Aku dan polisi itu bertengkar. Wajar jika aku tidak terima motorku
ditahan. Aku tidak bersalah. Surat – surat lengkap, sim ada, peraturan lalu
lintas aku taati. Sampai akhirnya polisi itu hanya menahan stnk saja yang
ditahan dan aku mengangguk setuju.
Dengan bodohnya aku menerima begitu saja keputusan polisi itu. Aku
bingung, apa yang harus aku lakukan. Aku dan Rifki pun pasrah dan melanjutkan
perjalanan.
“Baal kamu ga mikir panjang” Ucap Rifki yang ada
dibelakangku.
Aku tak menggubris perkataan Rifki. Yang aku pikirkan bagaimana
caranya aku bias mendapatkan kemKai Stnk itu. Sampai – sampai aku sibuk dengan
pikiranku sendiri dan akhirnya satu pukulan mendarat di kepalaku.

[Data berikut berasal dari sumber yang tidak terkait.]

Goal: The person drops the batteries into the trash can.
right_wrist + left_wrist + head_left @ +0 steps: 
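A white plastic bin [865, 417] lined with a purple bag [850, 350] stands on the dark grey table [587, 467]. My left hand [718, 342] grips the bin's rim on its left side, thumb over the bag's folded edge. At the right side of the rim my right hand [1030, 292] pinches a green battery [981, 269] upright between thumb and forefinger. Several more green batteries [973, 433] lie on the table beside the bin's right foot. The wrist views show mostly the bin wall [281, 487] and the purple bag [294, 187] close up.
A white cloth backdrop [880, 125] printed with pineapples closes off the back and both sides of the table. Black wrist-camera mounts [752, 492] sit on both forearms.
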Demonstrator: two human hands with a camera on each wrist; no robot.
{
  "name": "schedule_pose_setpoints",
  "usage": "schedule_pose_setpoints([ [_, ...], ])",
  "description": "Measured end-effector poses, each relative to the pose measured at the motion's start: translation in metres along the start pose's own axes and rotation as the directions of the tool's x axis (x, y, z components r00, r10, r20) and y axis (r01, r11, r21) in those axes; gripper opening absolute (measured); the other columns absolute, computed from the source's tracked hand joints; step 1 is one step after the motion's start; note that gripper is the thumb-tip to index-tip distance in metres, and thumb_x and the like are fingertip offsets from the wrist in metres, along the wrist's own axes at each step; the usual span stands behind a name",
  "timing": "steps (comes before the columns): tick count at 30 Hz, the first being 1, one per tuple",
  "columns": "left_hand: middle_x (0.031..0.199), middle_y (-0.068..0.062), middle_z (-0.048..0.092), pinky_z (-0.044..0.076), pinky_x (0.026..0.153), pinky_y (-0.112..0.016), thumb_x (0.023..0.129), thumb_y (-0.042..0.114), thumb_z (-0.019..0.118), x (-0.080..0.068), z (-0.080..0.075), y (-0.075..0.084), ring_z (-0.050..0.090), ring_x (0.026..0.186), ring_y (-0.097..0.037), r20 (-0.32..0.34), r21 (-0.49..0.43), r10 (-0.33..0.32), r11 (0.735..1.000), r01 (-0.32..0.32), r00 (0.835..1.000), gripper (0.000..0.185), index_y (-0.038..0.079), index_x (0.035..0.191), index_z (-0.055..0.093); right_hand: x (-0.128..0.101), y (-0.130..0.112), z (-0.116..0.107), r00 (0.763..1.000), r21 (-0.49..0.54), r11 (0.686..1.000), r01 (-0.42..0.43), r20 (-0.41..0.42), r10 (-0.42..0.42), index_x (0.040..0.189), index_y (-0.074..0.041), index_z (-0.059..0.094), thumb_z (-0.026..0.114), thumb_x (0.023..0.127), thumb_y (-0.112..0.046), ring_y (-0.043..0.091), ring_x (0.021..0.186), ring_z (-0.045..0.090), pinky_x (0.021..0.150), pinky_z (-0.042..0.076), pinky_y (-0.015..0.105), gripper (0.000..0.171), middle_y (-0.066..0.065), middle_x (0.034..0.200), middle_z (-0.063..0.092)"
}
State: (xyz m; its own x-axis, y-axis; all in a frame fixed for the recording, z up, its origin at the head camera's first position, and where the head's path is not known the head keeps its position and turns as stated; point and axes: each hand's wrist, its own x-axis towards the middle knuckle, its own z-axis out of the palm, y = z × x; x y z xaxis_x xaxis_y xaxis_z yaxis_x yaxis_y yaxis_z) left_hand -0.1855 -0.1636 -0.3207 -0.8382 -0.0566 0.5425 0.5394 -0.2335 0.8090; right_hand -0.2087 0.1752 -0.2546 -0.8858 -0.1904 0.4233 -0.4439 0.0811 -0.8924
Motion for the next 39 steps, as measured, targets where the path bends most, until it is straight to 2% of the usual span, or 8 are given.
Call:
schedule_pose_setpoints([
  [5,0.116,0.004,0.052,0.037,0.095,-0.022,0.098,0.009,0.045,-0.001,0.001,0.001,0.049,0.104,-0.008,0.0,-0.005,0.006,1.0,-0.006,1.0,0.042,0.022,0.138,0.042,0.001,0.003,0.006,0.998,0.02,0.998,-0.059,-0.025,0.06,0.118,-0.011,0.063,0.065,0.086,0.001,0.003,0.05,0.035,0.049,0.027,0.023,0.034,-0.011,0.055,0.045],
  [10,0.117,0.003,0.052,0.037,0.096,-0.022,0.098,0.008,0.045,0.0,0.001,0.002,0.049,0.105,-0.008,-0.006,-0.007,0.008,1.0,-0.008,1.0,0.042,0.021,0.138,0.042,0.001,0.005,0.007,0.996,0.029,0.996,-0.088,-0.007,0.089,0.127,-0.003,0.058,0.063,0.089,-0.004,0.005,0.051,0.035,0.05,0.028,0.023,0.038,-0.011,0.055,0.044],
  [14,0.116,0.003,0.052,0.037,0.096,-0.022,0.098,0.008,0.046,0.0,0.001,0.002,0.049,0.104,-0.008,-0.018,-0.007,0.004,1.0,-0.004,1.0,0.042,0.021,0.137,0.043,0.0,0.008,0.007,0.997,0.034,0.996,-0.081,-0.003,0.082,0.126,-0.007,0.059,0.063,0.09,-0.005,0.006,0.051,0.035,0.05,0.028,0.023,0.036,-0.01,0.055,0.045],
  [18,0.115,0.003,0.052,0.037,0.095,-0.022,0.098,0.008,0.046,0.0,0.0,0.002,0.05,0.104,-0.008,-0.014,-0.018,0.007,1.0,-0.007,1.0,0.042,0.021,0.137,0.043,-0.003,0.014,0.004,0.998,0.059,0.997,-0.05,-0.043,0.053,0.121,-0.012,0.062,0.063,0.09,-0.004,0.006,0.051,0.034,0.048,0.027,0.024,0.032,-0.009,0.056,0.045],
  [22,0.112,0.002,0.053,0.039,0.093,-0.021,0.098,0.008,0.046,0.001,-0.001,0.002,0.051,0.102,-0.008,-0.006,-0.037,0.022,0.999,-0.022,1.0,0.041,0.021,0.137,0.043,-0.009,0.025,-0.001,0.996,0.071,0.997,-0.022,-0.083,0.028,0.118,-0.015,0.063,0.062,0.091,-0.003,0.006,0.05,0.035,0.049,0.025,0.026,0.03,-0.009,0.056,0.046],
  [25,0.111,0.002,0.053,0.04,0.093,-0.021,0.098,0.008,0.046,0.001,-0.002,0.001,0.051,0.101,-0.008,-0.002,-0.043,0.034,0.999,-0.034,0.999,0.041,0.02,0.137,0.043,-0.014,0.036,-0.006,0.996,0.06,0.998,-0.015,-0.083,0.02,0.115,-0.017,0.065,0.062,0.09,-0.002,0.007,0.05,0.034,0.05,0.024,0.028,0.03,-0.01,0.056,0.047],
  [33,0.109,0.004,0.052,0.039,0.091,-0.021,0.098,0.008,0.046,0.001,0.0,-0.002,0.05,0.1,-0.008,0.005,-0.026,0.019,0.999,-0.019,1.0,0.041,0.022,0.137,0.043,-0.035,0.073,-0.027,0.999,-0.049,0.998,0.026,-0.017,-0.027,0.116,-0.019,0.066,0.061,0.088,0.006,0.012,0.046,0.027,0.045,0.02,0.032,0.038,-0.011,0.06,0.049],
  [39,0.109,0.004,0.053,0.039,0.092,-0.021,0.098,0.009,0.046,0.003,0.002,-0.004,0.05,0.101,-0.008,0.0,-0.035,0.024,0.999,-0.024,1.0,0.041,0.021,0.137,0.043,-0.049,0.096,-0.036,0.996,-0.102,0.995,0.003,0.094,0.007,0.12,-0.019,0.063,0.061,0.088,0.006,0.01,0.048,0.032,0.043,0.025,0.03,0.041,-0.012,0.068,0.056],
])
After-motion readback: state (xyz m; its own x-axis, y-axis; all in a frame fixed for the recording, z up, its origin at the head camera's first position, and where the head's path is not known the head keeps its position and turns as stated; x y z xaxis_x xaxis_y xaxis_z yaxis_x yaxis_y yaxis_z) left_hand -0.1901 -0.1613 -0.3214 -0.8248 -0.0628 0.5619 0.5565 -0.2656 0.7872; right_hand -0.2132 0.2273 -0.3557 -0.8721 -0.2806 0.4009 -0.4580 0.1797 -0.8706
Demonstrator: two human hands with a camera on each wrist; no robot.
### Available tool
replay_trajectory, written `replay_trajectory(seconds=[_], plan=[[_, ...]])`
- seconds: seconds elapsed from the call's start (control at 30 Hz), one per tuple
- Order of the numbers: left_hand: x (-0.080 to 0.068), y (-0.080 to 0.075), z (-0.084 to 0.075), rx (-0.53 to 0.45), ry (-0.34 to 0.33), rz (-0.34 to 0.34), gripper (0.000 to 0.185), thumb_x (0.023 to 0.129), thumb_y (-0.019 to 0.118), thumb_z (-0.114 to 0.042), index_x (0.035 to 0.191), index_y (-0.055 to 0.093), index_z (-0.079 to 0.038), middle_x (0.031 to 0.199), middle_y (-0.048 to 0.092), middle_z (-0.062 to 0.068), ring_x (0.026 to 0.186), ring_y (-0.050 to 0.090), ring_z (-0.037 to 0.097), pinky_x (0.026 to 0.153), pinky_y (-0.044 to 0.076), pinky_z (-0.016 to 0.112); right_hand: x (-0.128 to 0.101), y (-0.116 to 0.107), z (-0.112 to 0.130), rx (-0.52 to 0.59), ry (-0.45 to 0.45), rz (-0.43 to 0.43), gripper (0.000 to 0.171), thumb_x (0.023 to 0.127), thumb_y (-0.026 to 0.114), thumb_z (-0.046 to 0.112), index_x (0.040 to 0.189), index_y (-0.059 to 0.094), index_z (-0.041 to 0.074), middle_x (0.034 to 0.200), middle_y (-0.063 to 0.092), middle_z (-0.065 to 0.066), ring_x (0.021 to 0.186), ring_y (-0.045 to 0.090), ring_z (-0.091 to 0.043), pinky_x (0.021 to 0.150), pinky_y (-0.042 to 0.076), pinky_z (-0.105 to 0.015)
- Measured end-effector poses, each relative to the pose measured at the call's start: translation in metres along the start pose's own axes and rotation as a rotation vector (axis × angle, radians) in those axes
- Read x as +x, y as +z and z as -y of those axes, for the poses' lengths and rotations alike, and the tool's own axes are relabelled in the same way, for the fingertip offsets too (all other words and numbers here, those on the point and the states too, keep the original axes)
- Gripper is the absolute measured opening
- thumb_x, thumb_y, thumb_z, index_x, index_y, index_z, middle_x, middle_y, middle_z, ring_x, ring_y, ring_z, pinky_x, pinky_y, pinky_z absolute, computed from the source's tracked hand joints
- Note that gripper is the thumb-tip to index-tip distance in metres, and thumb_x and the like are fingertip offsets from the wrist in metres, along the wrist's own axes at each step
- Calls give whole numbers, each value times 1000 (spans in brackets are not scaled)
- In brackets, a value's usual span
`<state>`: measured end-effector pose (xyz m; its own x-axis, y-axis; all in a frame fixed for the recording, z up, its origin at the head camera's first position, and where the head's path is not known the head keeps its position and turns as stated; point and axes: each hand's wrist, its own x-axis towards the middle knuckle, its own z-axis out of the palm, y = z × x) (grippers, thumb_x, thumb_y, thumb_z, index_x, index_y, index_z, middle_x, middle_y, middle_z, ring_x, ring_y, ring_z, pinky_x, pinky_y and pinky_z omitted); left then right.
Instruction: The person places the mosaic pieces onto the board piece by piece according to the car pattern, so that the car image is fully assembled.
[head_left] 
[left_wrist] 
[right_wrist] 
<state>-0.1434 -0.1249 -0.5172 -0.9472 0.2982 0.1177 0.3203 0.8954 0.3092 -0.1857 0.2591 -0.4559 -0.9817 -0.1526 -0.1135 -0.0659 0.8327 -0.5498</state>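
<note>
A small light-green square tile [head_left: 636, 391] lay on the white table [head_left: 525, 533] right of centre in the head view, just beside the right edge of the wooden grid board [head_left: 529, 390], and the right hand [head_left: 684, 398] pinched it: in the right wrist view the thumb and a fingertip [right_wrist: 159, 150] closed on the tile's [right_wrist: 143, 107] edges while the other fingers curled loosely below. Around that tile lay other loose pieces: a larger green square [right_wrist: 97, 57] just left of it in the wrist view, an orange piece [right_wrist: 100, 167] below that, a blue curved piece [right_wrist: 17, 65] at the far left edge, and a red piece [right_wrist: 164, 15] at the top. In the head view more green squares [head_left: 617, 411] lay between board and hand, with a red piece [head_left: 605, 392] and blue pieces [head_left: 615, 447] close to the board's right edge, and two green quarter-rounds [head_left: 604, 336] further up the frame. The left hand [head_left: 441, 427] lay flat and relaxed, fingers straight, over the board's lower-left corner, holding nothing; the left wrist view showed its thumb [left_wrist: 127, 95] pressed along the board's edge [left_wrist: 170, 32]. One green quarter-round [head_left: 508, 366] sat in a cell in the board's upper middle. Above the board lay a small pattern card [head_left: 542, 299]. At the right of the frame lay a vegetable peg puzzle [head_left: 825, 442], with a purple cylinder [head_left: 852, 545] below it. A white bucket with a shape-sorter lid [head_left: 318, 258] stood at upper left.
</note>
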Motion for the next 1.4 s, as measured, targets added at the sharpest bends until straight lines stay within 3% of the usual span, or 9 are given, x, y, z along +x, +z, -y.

“Kamu itu budek atau apa. Saya sudah menyuruh kamu
untuk berhenti” Amuk seorang polisi.
“Maaf Pak”
“Maaf maaf,
lain kali fokus jika sedang mengemudi”
“Iya Pak. Pak
saya kena tilang. Padahal saya tidak melakukan kesalahan. Boleh saya minta
tolong Pak?”
“Mana mungkin
kamu tidak melakukan kesalahan. Minta tolong apa?”
“Tolong bantu
saya mendapatkan kemKai Stnk saya. Domisili saya di luar kota Pak”
“Begini saja
kamu ada uang 350 ribu?”
“Saya cuman
punya 50 ribu Pak?”
Aku, Rifki dan polisi ke dua ini pun saling bernegosiasi. Tapi
terus tidak mendapatkan kesepakatan. Sampai akhirnya…
“Begini saja,
hari selasa kamu dating ke polres. Kita selesaikan di kantor”
“Baik Pak.
Kalau begitu saya boleh minta nomor handphone Bapak suapay saya bisa
menghubungi Bapak nanti”
“Tidak bisa”
Aku dan Rifki lagi-lagi pasrah dengan keputusan polisi. Kami pun
pergi menuju masjid untuk sholat. Karena tadi rencana sholat kami tertunda oleh
kasus tilang tanpa dosa. Selesai sholat, aku kemKai melamun dan cemas.
“Ka jangan
ngelamun gitu” Ucap Rifki
“Urang bingung Ki”
“Ga usah bingung. Kamu pernah ditilang
belum Ka?”
“Pernah Ki”
“Ya udah tenang aja. Prosesnya pasti sama”
“Masalahnya ini
di daerah orang Ki. Kalau di daerah sendiri sih
ga kenapa-kenapa”
Tidak mau ambil pusing lagi. Rifki mengajakku untuk segera pulang
ke Cianjur dan aku menyetujuinya. Perjalanan terasa menyeKakan bagiku. Ditambah
saat memasuki daerah Cianjur, hujan mengalir deras. Parahnya, aku tidak membawa
jas hujan atau ponco. Terpaksa kami melanjutkan perjalanan dengan menembus
hujan yang deras.
Kami pulang ke
sekolah karena tasku masih di sekolah dan hari ini ada kegitan LDKS jadi mau
tidak mau kami harus ke sekolah. Sesampainya di sekolah, aku langsung menuju
ruang secretariat osis dengan harapan ada baju yang bisa aku pinjam. Tapi
hasilnya nihil. Dan aku pun harus mengikuti kegiatan Ldks dengan baju yang
basah kuyup.
Aku menyesali
semua kejadian hari ini. Andai saja aku tidak mengikuti kemauan Rifki untuk ke
Bandung. Pastilah semua ini tidak akan terjadi. Rencana indahku berubah menjadi
buruk karena Rifki. Sudah terkena tilang, di getok polisi, kehujanan, memakai
baju basah, ditambah lapar pula. Lengkap sudah penderitaan hari ini.